Homework 4 – Tim Weninger, PhD

[15 points] Recall that 1 block is 1 disk sector; and 1 disk sector is 4KB (4096 bytes). Let the schema of a table be:

create table midterm_grades (
	netid CHAR(8) character set latin1,
	q1_score TINYINT,
	q1_comments varchar(100) character set utf8,
	q2_score TINYINT,
	q2_comments varchar(100) character set latin1,
	q3_score TINYINT,
	q3_comments varchar(100) character set latin1,
	q4_score TINYINT,
	q4_comments varchar(100) character set utf8,
	extra_credit TINYINT
)

Let’s say that the average comment length is 20 characters long, and that each record header contains 12 bytes of important record information.

Answer the following questions:

a. How many bytes is does the average record consume? (show your work)

b. About 960 students have taken my databases midterm at Notre Dame (total). Given that records may not span more than one disk sector. How many sectors are needed to store all the midterm records?

2. [15 points] Notice that Q1 did not contain any primary key. If we add a primary key to the netid column, then we will also need to store the index on disk too. Recalculate your answer to Q1-b to take into account a primary key using a B+ Tree on the netid column.

You can use $d$ of either 2 or 170 (or really any number in between so long as you state it clearly and show your work).

3. [30 points] UTF8 encoding is a variable length encoding. This means that sometimes it uses 1 byte, sometimes it uses 2, 3, or 4 bytes to represent a character.

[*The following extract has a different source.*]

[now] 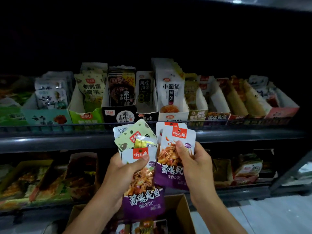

How does it know that a character is 1 or 2 or 3 or 4 bytes?

UTF-8 distinguishes this using a unary encoding. That is, if the bits of a character start with 0, then there is only 1 byte being read for this character. 0xxxxxxx represents a 1-byte character (basically the first 127 ascii characters). If the first bits of the character start with 110xxxxx, then there will be two bytes, 1110xxxx means 3 bytes, and 11110xxx means 4 bytes. See this table for example.

Bytes	1st byte	2nd byte	3rd byte	4th byte
1	0xxxxxxx
2	110xxxxx	10xxxxxx
3	1110xxxx	10xxxxxx	10xxxxxx
4	11110xxx	10xxxxxx	10xxxxxx	10xxxxxx

Hence, the capital ‘A’, which is 65 in decimal/ASCII is represented as 01000001 encoded as ‘A’ in UTF-8.

The winky emoji: 😉 is 128,521 in decimal which is 00000001 11110110 00001001 in binary, which is encoded into UTF8 as 11110000 10011111 10011000 10001001 (with only 21 encoded bits)

“Encoding errors” happen when a file encoded in one format is decoded in another format:

Let’s work to understand what’s happening here.

a. Let’s say that the string ‘Hi’ was encoded with ASCII.
where H is represented in decimal as 72 and
where i is represented in decimal as 105

How would it appear if decoded in UTF8?

b. Let’s say that the string ‘数据库’ (which is Chinese Shùjùkù which translates to “Database” in English is encoded with UTF-8
where 数 is represented in decimal as 25968 and
where 据 is represented in decimal as 25454 and
where 库 is represented in decimal as 24211
(according to https://www.compart.com/)

How would it appear if decoded with Latin-encoding (i.e., ASCII)? (show your work)

4. [20 points] Let $d$=2. Place the data from the price of the table below into a B+ tree indexing on the following table:

model	speed	ram	hd	price
1001	2.66	4096	250	2114
1002	2.10	2048	250	995
1003	1.42	2048	80	478
1004	2.80	4096	250	649
1005	3.20	2048	250	630
1006	3.20	4096	320	1049
1007	2.20	4096	200	510
1008	2.20	8192	250	770
1009	2.00	4096	250	650
1010	2.80	8192	300	770
1011	1.86	8192	160	959
1012	2.80	4096	160	649
1013	3.06	2048	80	529

5. [0 points] Get to work on Stage 3 Demo!